#### WHAT IS NEEDED:
Please give again, word for word, each line that falls between the line with "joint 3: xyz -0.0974" and the end of the data, inclusive.

Data extracted from a collection
---+---

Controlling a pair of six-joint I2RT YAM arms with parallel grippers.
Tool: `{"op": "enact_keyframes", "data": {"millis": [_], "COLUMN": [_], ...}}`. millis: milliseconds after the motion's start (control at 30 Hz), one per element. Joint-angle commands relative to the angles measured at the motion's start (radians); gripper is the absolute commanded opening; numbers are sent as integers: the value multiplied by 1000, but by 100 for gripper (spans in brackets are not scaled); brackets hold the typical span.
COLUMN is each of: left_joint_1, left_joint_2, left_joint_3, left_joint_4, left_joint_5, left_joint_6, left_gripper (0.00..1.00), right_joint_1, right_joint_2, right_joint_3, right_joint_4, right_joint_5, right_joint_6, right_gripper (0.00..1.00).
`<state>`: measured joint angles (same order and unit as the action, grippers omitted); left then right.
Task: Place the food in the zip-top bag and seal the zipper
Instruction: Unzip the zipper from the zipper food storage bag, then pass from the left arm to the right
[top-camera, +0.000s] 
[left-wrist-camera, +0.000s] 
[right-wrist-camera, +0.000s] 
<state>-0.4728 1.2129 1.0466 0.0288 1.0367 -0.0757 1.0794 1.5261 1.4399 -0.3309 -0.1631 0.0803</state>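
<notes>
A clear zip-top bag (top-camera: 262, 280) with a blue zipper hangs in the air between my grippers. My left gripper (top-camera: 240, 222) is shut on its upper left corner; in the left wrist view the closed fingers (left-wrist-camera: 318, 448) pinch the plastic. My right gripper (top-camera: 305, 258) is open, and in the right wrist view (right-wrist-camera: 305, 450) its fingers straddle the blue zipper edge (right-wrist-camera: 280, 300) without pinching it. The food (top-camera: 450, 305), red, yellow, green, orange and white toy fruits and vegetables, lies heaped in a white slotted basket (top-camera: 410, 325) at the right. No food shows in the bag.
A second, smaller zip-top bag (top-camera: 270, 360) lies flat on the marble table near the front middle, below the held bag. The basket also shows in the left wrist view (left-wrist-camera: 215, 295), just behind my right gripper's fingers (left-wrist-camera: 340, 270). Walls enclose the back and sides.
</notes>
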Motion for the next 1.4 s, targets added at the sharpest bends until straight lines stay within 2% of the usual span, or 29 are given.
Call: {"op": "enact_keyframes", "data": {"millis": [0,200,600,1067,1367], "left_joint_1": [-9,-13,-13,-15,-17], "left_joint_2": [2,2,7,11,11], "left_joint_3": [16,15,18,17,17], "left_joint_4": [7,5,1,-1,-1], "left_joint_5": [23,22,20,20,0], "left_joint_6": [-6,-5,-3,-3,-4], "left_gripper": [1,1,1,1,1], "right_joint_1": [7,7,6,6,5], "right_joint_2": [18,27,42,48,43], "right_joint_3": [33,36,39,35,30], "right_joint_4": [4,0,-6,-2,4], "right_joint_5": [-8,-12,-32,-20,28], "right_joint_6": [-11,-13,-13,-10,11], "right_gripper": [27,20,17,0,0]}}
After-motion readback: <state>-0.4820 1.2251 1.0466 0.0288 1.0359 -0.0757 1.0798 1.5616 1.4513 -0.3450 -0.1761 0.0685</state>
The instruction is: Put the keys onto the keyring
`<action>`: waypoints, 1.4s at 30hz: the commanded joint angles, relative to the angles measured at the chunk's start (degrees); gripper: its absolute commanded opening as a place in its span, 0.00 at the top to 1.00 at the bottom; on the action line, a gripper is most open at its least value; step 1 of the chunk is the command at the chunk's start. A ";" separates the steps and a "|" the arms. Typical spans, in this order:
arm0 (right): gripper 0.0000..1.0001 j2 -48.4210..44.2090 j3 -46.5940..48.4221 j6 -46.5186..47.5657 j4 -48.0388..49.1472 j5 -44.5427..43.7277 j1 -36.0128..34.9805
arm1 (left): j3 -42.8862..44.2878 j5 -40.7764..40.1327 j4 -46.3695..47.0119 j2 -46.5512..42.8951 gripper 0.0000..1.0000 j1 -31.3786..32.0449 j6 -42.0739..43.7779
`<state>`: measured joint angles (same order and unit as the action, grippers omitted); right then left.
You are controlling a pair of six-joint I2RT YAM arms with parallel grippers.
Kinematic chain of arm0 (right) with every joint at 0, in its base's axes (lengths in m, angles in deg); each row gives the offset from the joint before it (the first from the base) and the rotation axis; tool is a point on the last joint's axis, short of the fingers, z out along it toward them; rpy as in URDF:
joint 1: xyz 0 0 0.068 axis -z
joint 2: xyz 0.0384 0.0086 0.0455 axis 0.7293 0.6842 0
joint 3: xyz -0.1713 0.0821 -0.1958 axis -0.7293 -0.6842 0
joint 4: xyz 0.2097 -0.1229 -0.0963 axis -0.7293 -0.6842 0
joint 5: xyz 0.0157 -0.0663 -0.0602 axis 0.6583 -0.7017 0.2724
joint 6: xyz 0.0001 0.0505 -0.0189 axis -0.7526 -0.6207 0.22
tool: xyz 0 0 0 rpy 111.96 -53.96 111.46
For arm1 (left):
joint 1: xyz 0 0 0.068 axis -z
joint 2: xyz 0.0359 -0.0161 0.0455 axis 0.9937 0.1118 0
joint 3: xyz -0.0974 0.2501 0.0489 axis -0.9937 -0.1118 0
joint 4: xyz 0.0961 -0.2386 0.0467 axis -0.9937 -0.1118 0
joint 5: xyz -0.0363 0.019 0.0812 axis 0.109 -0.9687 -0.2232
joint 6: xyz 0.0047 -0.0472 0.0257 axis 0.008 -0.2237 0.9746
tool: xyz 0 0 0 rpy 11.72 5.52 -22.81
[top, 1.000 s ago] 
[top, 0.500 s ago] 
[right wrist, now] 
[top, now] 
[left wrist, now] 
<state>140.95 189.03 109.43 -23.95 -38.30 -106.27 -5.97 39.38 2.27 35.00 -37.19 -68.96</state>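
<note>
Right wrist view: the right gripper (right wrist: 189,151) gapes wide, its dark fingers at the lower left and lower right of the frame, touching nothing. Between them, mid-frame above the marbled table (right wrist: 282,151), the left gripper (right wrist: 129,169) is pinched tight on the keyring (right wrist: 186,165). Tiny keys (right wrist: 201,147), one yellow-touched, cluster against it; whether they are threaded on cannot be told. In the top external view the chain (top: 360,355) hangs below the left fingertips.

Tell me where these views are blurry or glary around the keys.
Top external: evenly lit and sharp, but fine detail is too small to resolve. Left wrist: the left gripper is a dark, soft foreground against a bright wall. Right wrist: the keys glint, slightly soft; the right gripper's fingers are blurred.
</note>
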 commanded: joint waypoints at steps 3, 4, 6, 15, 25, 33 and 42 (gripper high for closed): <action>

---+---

#### RESULT OF THE EXERCISE:
joint 3: xyz -0.0974 0.2501 0.0489 axis -0.9937 -0.1118 0
joint 4: xyz 0.0961 -0.2386 0.0467 axis -0.9937 -0.1118 0
joint 5: xyz -0.0363 0.019 0.0812 axis 0.109 -0.9687 -0.2232
joint 6: xyz 0.0047 -0.0472 0.0257 axis 0.008 -0.2237 0.9746
tool: xyz 0 0 0 rpy 11.72 5.52 -22.81
[top, 1.000 s ago] 
[top, 0.500 s ago] 
[right wrist, now] 
[top, now] 
[left wrist, now] 
<state>140.95 189.03 109.43 -23.95 -38.30 -106.27 -5.97 39.38 2.27 35.00 -37.19 -68.96</state>
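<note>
Right wrist view: the right gripper (right wrist: 189,151) gapes wide, its dark fingers at the lower left and lower right of the frame, touching nothing. Between them, mid-frame above the marbled table (right wrist: 282,151), the left gripper (right wrist: 129,169) is pinched tight on the keyring (right wrist: 186,165). Tiny keys (right wrist: 201,147), one yellow-touched, cluster against it; whether they are threaded on cannot be told. In the top external view the chain (top: 360,355) hangs below the left fingertips.

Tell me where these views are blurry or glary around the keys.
Top external: evenly lit and sharp, but fine detail is too small to resolve. Left wrist: the left gripper is a dark, soft foreground against a bright wall. Right wrist: the keys glint, slightly soft; the right gripper's fingers are blurred.
</note>
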 commanded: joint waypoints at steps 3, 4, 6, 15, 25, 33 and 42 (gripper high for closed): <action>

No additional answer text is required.